Nelson’s own health wavered but held. Apart from his injured eye, his old feverishness had returned. ‘This is my ague day,’ he told Hood at the end of July. ‘I hope this active scene will keep off the fit. It has shook me a good deal, but I have been used to them, and don’t mind
them much.’ Somehow he kept going. As he marvelled to the Duke of Clarence on a day when a thousand men looked like phantoms, ‘I am here the reed amongst the oak. All the disorders have attacked me, but I have not strength for them to fasten upon. I bow before the storm, whilst the sturdy oak is laid low.’
49

When Calvi fell, Hood had hastened back to Mortella Bay, signalling again, as far as Stuart was concerned, his latent indifference to the state of the task force.

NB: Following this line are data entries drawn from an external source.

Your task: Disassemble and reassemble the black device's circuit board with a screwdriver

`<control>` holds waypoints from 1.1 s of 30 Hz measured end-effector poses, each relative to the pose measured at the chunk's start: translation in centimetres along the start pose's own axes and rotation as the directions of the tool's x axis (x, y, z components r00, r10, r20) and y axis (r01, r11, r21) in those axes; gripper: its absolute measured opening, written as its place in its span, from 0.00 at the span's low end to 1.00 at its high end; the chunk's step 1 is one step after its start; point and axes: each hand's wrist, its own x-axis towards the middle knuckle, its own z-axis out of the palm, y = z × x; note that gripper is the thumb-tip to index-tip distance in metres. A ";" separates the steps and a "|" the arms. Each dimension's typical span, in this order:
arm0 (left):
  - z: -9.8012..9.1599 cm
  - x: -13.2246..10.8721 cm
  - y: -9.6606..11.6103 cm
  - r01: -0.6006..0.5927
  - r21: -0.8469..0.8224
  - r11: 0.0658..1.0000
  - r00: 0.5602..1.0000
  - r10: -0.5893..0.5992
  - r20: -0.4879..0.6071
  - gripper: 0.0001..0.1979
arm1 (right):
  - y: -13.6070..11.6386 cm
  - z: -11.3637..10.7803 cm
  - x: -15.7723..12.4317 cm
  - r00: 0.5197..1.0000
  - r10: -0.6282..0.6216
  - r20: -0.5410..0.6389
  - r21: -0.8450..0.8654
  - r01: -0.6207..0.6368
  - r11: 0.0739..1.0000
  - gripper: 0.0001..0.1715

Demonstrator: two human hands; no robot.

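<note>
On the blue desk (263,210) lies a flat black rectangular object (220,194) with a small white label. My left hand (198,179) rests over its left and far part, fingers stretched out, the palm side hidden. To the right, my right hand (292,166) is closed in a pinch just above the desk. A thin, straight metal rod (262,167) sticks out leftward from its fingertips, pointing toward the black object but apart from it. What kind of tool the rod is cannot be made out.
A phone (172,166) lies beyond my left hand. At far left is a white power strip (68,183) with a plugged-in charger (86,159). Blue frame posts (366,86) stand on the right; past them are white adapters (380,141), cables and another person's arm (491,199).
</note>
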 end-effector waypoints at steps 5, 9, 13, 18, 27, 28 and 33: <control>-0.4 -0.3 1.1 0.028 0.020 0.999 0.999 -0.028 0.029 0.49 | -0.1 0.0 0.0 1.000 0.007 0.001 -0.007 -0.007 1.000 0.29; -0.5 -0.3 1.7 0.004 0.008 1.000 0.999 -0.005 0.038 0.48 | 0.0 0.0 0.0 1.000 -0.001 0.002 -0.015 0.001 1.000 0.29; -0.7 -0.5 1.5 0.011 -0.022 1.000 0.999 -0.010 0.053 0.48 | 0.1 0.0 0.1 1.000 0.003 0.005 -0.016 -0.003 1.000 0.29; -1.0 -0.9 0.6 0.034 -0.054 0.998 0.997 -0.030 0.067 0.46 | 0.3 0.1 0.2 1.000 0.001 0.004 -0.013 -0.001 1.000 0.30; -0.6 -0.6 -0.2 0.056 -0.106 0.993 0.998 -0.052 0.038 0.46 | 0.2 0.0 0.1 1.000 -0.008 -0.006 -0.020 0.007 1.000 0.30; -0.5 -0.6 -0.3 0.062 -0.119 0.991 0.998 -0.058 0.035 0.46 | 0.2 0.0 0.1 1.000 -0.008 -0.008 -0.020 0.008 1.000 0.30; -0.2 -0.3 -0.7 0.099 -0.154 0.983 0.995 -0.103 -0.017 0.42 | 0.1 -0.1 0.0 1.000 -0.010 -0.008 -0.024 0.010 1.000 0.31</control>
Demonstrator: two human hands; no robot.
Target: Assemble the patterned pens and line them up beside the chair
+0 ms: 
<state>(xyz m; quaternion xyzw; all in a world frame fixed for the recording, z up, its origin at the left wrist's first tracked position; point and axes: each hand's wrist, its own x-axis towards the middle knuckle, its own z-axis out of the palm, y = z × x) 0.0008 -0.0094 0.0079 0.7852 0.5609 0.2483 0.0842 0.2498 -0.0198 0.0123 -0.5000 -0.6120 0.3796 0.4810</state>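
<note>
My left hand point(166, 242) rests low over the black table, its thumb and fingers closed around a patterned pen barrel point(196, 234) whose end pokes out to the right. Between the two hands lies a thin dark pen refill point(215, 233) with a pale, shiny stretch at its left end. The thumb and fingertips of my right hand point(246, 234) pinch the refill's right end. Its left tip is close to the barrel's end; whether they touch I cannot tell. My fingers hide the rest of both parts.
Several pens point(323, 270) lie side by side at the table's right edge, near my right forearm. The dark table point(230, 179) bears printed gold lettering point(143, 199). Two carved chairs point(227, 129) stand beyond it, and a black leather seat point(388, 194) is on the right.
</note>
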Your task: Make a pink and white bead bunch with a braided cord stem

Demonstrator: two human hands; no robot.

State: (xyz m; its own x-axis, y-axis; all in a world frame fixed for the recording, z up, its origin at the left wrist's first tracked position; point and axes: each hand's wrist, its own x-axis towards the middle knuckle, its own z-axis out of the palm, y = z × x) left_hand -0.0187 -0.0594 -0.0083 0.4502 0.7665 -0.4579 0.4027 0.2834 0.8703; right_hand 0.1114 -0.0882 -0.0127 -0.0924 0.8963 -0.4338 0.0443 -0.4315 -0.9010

Nelson’s job had delayed his departure. Transports were needed for victors and vanquished and guns and stores had to be retrieved and returned to the ships. Horatio felt indebted to the agent for transports, Lieutenant Richard Sainthill. ‘Your readiness at all times to expedite the king’s service I shall always bear my testimony of,’ he told him.
50

On board the
Agamemnon
the battle to save sick sailors and marines had also continued, not always successfully. ‘Departed this life John Murfey, seaman,’ ran a typical log book entry. ‘Received on board six bullocks, six baskets of onions, seven boxes of lemons for the sick . . . Received thirty-five sick men on board.’ Fresh meat, vegetables and fruit helped combat dietary disorders such as scurvy, but life-threatening fevers needed more. By the end of October, Nelson reckoned some fifty
Agamemnons
had been lost.
51

Nevertheless, after many tribulations the Corsican campaign had at last been a success and Nelson was proud of his part in it. The victory owed much to Hood’s determination and Stuart’s extraordinary leadership at Calvi, but probably no officer counted for more in the liberation of Corsica than the captain of the
Agamemnon
. He had been there at the beginning, blockading the hostile ports in winter storms, and he was there at the end after a monumental labour, commanding the guns that fired fourteen thousand projectiles to silence Calvi. He had refused to be beaten by towns others had thought impregnable, and spared nothing in their capture. Some had criticised his judgement, understandably so to a point, but others had seen his achievements as inspirational, no less understandably. To such as young William Hoste, Nelson’s operations suggested that the navy could occasionally transcend its traditional role and reduce major strongholds ashore. He would remember those lessons and draw strength from them twenty years later when he captured the great mountain fortresses of Cattaro and Ragusa in the Adriatic.